Algo extraño sucedía en esa casa. A Mateo le había parecido todo muy sospechoso desde el primer día: un casero amable y un precio bastante inferior al de la zona. No iba a ponerse tiquismiquis teniendo en cuenta su lamentable historial de alquileres, pero no por ello (o quizá precisamente por eso) iba a dejar de dudar y elaborar teorías de las que, por supuesto, no salía bien parado. La versión que más se repetía en su cabeza era la de que había un laberinto de pasillos secretos desde los que el dueño podía espiarle para después chantajearle y dejarle sin un duro antes de matarle haciéndolo pasar por una desaparición voluntaria. Su parte menos dramática no tenía la suficiente fuerza como para cuestionarle: ¿para qué iban simplemente a estafarle pudiendo sembrar la intriga y deshacerse de él sin más? No, la lógica exigía algo más despiadado.
No podía ser normal que, estando en el centro de la ciudad con las ventanas abiertas de par en par, apenas llegara un rumor débil del tráfico, ni se oían los camiones de la basura, ni las sirenas de la ambulancia, ni a los borrachos a media noche. Nada. Absolutamente nada.
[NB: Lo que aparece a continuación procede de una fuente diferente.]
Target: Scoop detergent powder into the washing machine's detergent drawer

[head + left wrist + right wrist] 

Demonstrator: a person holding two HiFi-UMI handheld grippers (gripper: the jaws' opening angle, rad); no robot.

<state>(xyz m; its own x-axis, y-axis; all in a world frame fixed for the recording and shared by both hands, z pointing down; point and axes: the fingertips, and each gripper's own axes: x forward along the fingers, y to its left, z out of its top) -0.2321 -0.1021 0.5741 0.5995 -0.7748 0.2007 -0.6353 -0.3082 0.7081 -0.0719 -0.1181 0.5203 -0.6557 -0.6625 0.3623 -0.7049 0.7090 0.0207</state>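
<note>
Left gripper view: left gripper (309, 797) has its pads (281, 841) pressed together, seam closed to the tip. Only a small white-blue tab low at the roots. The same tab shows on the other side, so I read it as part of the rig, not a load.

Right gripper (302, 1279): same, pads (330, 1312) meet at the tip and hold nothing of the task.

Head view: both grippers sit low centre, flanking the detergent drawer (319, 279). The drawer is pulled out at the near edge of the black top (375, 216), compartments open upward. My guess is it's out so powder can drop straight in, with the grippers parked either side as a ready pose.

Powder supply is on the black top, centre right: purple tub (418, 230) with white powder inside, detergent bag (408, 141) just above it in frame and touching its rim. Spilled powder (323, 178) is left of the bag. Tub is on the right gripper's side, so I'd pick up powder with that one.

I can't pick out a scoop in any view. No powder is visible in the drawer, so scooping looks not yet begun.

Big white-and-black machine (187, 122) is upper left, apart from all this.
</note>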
Con el clima también era curioso. Ya podía llegar la peor de las borrascas y helarse las cañerías de todo el barrio, que aún sin calefacción, dentro se mantenía una temperatura más que agradable. Y algo similar en verano: la gente sudando la gota gorda por la calle, y en su piso se entraba a una cómoda primavera sin gastar en aire acondicionado.
Era un edificio moderno construido con buenos materiales aislantes, pero aquello iba más allá. Mateo se sentía afortunado y tenía la necesidad de felicitar a quien hubiera logrado tal hazaña. Claro, que eso quizá supusiera acabar con el... ¿hechizo? Eso en el mejor de los casos. Porque lo más probable es que de conocer el secreto debieran matarle. Por supuesto. No podía haber otra opción.
Pero ya el colmo de los colmos de las irregularidades en su apacible hogar, estaba con el asunto de las visitas. Después de mucho estudio había llegado a una conclusión para la que todavía no habían surgido excepciones: cada vez que Mateo invitaba a alguien por mensaje o llamada estando en su propia casa, a su interlocutor le sucedía una desgracia; mientras que si era algo improvisado o decidido fuera de su edificio, al minuto de que llegaran, se producía una de esas averías que te llevan por la calle de la amargura durante varíos días. De manera que, por si acaso, por su propio bien y el de sus seres queridos, se había visto obligado a no tener nunca, jamás de los jamases, ninguna visita. Algo que, ciertamente, no le suponía el más mínimo problema. Mateo era una persona sociable con gran sentido del decoro pero tremendamente vago, y eso de la limpieza y el orden lo llevaba especialmente mal. No se podía decir que viviera en una pocilga, pero le venía a las mil maravillas no tener que preocuparse de que la casa estuviera reluciente.
A fin de cuentas, extraño todo pero un chollo de los buenos. Al menos hasta que descubriera que no había ido a parar allí por casualidad sino por la mano y obra de unos diminutos seres que ya no sabían qué hacer para que Mateo encontrara la puerta y pudiera comenzar su misión.